**TASK DIRECTIONS:** Using the data beneath this instruction, retype only the lines from the one that contains "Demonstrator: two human" down to the one that contains "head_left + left", both included, exactly as they appear.

*** Opening GIVEN MATERIAL ***

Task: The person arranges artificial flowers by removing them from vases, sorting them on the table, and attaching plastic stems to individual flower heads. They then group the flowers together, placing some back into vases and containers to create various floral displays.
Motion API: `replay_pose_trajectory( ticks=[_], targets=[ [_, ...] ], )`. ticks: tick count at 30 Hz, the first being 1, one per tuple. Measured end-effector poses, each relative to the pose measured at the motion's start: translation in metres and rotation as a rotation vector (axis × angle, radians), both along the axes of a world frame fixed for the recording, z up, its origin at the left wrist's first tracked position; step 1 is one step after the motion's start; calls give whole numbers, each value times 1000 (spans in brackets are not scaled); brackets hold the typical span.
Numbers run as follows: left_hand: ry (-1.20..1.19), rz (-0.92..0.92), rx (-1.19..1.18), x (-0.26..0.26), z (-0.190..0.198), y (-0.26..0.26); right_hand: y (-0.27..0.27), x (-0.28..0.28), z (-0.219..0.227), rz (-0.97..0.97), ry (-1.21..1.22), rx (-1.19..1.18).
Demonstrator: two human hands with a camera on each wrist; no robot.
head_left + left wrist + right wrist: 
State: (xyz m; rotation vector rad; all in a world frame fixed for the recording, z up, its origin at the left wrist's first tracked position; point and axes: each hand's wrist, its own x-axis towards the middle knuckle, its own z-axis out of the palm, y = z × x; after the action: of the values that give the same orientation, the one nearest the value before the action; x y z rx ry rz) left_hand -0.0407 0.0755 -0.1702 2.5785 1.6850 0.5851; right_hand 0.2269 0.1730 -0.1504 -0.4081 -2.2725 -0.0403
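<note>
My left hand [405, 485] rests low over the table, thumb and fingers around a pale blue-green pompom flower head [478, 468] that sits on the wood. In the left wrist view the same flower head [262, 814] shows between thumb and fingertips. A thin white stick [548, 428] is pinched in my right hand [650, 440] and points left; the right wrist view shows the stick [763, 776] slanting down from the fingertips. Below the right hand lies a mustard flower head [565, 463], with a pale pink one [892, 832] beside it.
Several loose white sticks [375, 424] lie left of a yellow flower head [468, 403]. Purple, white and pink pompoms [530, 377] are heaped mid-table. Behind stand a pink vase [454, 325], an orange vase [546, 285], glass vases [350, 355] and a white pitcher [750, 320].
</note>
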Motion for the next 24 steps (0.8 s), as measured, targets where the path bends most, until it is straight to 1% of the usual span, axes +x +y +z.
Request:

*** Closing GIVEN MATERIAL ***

**PROBLEM SOLUTION:**
Demonstrator: two human hands with a camera on each wrist; no robot.
head_left + left wrist + right wrist: 

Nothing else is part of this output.